Permanecer indiferentes e impasibles ante el progresivo deterioro del mundo natural puede
traducirse en un elevado precio en lo que se refiere a nuestro bienestar psicológico, anímico y
espiritual. Pensar que la especie humana puede recrear ecosistemas que igualen en
productividad, estabilidad y diversidad a aquellos que han sido el fruto de millones de años de
selección natural equivale a esperar que un niño de dos años pueda diseñar y enviar un cohete
a Marte. Eliminar consciente o inconscientemente miles de especies que han logrado
adaptarse perfectamente a su entorno gracias a un arduo e inimitable proceso de evolución,
equivale a prenderle fuego a una gigantesca librería de la vida cuyas páginas ni siquiera
hemos empezado a leer y comprender, pero que, sin duda están llenas de hallazgos que
pueden enriquecer nuestra vida en sentidos hasta ahora no imaginados. Crear un futuro
artificial y virtual donde las personas no puedan experimentar de primera mano la maravillosa
e increíble diversidad de estímulos del mundo natural implicaría rebajar ostensiblemente
nuestro concepto de calidad de vida.
En algún momento tendremos que detenernos a mirar los últimos milenios de nuestra historia
para reconocer que nuestra especie no está obligatoriamente destinada a dominar y alterar el
planeta vivo en el que hemos evolucionado y que, hasta el momento, aparece como nuestro
mejor, sino el único, hogar posible. Quizás en ese momento logremos aceptar nuestros
orígenes y limitaciones para transformarnos en Homo conservador, una especie con un
intelecto inigualado por ninguna otra criatura pero, a la vez, suficientemente humilde como
para ser consciente de que no puede vivir al margen o en contra de la diversidad biológica que
constituye la trama de vida sobre la que sustenta su propia existencia y felicidad.

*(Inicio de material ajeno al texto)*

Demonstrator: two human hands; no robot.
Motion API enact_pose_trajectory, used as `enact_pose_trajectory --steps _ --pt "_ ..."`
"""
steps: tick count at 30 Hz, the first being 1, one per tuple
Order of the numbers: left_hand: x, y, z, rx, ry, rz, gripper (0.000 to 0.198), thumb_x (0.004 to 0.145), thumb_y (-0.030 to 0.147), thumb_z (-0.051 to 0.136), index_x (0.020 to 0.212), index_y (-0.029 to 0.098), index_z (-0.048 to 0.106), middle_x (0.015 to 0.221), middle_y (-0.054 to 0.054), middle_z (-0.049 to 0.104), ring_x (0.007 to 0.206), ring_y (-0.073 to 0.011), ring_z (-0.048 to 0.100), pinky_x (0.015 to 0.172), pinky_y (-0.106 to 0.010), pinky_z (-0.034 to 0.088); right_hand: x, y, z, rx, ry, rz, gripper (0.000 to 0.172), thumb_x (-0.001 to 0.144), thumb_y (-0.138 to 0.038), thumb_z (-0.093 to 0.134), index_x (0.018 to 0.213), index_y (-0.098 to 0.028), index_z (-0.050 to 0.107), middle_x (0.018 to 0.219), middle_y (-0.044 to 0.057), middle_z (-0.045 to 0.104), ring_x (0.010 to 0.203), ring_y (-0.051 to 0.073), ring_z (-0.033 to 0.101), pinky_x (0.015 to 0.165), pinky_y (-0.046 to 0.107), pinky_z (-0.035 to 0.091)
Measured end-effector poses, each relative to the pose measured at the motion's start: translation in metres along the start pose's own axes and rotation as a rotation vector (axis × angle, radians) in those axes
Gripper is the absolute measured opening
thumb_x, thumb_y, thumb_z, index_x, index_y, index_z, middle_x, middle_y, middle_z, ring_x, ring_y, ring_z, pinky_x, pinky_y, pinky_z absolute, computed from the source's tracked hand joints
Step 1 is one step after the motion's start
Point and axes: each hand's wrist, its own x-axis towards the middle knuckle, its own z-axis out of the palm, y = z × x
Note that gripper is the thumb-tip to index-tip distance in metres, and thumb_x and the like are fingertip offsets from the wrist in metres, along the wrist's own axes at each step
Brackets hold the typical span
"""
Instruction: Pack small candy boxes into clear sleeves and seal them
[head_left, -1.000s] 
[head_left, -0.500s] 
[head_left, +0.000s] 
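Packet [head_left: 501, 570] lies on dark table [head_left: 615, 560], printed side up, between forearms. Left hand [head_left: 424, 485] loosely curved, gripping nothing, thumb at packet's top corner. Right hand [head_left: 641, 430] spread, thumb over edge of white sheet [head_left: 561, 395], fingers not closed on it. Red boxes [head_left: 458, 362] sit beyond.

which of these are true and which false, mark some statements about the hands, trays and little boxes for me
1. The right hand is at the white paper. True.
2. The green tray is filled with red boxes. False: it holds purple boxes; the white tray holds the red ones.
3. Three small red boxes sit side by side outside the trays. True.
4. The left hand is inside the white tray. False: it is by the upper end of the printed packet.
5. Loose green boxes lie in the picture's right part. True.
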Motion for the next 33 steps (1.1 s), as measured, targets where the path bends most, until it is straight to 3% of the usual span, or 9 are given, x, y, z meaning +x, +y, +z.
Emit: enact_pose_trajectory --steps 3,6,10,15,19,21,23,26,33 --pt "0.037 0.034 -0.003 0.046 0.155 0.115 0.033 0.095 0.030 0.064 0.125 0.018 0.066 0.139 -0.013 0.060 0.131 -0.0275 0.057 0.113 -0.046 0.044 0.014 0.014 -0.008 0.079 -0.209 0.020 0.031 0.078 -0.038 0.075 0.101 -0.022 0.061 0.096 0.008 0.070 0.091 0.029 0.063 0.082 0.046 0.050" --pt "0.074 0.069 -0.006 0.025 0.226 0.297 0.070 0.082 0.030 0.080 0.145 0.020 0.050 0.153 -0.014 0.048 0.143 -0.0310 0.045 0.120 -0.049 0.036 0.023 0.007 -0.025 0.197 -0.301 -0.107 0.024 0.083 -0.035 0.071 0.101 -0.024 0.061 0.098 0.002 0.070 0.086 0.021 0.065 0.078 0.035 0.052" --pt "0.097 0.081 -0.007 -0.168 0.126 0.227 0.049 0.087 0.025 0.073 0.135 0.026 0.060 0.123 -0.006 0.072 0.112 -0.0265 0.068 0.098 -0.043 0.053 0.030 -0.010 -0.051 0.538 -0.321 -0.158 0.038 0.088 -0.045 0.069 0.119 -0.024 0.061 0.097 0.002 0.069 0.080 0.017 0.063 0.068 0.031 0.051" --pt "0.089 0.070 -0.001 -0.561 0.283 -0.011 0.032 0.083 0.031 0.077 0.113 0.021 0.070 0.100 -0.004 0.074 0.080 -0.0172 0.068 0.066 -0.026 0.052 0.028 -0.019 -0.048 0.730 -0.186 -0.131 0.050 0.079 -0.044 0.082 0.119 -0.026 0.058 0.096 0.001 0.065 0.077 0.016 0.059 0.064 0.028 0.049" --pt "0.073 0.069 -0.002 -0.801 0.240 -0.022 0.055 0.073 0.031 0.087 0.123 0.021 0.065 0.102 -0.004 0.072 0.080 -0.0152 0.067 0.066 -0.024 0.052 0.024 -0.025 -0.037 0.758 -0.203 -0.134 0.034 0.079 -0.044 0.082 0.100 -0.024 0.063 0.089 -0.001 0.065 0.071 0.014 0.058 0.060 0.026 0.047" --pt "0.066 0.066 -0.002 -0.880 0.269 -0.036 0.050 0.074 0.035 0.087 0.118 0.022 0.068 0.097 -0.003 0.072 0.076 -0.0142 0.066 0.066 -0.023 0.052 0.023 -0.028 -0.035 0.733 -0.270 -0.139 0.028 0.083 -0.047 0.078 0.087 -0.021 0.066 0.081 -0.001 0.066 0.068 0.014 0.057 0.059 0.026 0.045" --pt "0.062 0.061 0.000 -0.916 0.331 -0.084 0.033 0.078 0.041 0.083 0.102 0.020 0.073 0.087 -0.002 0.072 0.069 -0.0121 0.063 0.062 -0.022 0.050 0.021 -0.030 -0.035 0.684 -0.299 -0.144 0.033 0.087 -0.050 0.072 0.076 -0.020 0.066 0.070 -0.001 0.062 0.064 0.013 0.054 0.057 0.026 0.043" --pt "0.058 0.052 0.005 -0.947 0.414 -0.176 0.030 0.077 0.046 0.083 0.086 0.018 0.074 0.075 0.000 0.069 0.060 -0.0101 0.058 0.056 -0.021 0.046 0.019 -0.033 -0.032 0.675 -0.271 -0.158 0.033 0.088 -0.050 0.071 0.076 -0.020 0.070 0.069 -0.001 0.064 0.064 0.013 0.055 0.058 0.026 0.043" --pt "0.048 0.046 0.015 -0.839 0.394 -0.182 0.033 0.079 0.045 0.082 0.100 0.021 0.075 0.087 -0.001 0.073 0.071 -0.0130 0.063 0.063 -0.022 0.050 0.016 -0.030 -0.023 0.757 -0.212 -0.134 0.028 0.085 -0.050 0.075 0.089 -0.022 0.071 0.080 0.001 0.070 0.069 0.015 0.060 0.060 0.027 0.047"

No nos engañemos. Lo que está en juego no es el futuro de la vida en el Planeta Tierra, el cual
sin duda experimentará otra explosión evolutiva una vez que se haya esfumado nuestra huella
fugaz en él; sino el mundo en el que vamos a vivir y que vamos a dejar a las numerosas
generaciones que nos sigan, junto con el destino de millares de especies que pueden ver su
paso por este planeta dramáticamente reducido por haber tenido la mala suerte de compartir
su tiempo y espacio con el Homo sapiens.